進了屋,聞峋才幫他把帽子和圍巾脫下,交予一旁的侍者。
聞家這樣的大族,常設靈堂的布置卻并不十分繁雜,而是完全依照逝者的喜好布置的。
聞淙的靈堂,沒有常見的奠字與花圈,兩側也沒有挽聯,整體上十分素凈。
這里的陳設很簡單,寬闊沉重的雕花紫檀木桌呈階梯狀,最高處正中擺放著聞淙的牌位,往下是香爐,兩側燃著大紅色長明燭。
再往下,則是花花綠綠的新鮮供果中,立著的黑白相片。
姜漁隔著香燭飄出的輕煙望著相片中的人,那人也淺笑著凝望他,眼眸柔和,如溫潤的玉石。
此時,侍者拿來了一個小型玻璃魚缸,一條小金魚在水里歡快地游動。
聞峋接過魚缸,擺在了聞淙的相片旁。
見少年呆怔怔的模樣,他問“怎么了”
姜漁回神,稍微收斂了些眼中神色“沒什么,就是覺得,他和你長得好像。
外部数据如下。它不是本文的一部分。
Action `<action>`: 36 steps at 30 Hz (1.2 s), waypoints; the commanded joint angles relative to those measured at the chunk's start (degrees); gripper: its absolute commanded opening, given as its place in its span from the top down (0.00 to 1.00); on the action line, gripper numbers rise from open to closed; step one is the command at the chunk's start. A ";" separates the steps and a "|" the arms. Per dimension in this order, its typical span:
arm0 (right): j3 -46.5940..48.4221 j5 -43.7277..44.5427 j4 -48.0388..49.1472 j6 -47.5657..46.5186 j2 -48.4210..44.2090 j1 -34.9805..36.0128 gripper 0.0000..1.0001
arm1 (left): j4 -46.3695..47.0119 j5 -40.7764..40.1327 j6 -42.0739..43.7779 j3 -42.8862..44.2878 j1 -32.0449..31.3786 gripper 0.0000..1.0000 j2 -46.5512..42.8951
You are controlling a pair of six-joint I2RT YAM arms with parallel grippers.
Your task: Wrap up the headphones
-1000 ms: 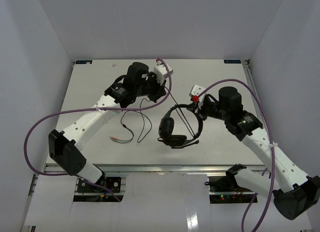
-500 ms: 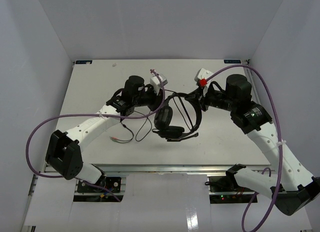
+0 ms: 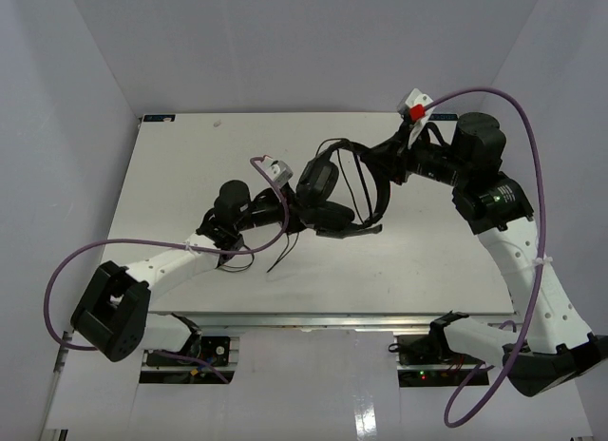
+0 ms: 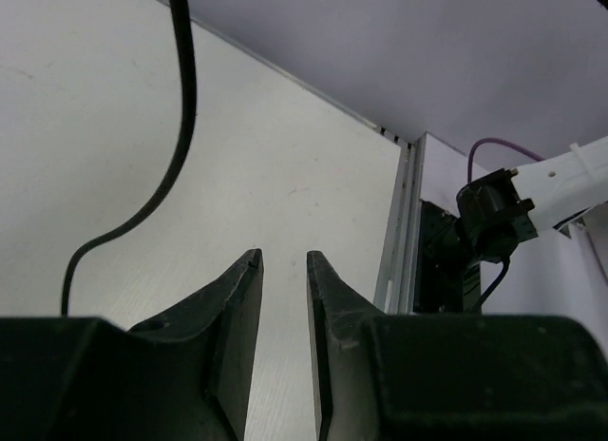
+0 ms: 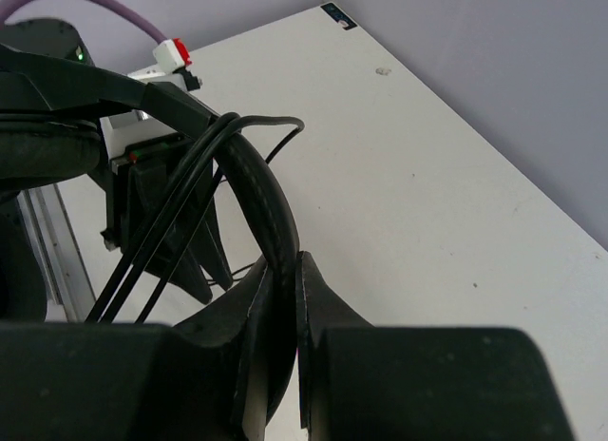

”
聞峋“嗯,是雙胞胎。”
姜漁看著那條游動的小金魚,問“為什么要在這里放一條金魚”
聞峋視線靜靜落在小金魚上,如同憶起往事“哥哥生前喜歡養魚,他性子靜,不喜歡有太多人打擾,只讓我每年在忌日為他帶一條小魚作陪,其他人則不必帶來。”
堂內燭火幽幽,安靜得能聽到燭芯燃燒的細小噼啪聲。
姜漁指甲深深陷入掌心,幾乎要拼盡全力才能克制住內心洶涌的情緒。
聞峋見他不說話,以為他是想到了別的地方,牽住他的手,溫聲道“別擔心,你是我的伴侶,哥哥會喜歡你的。”
大概是被凍的,姜漁臉上沒太多血色,他垂著眼睫,聲音很小地嗯了一聲。
聞峋眸光微斂,他總覺得少年今天有些反常地安靜,情緒也有些低落,不似上次來聞宅修訂族譜時,一副黏人耍嬌的模樣。
侍從端上來新的香和長明燭,整整齊齊地擺在托盤上。
聞峋走上前,親手將舊的長明燭換下,插上新的,點燃。
他給自己和姜漁分別拿了三柱香,在燭上引燃,交到姜漁手里,又牽著人走到正中的位置。
男人眉目沉斂,聲音低沉莊重“愚弟冒昧,擅自攜內人前來叨擾,還望兄長見諒。”
說罷,俯身拜下。
姜漁也跟著拜完三拜,和聞峋一起把香插進香爐中。
他不知道聞淙和聞峋的關系如何,但在香山小筑的三年,聞淙從未與他說過自己還有個弟弟。而聽聞峋話語之間的禮貌和生分,想來這兩兄弟的關系只是和睦,但并不算親近。
上完香,有侍從端上來紙錢和銅盆。
姜漁和聞峋并排跪在蒲團上,把摞好的紙錢一小疊一小疊地扔進火里。
室內空曠又寂靜,只有火舌燃燒的噼啪聲。
寒風刮過,黑白相片上男人的俊朗面容,被火光映照得明明滅滅。
聞家用的是特質的紙錢,燃燒中產生的煙霧很少,幾乎可以忽略不計,但盡管如此,空氣中仍然飄蕩著無法忽視的刺鼻味道。
這種味道讓人聯想到生命的消逝、漆黑的墳冢、以及渺無人煙的荒野。
姜漁望著黃紙在火焰中一寸寸蜷曲,化作黑色的灰燼,忽然怔怔地流下淚來。
當年,聞淙最后的日子是在重癥監護室里度過的,而姜漁一次也沒能去看過他。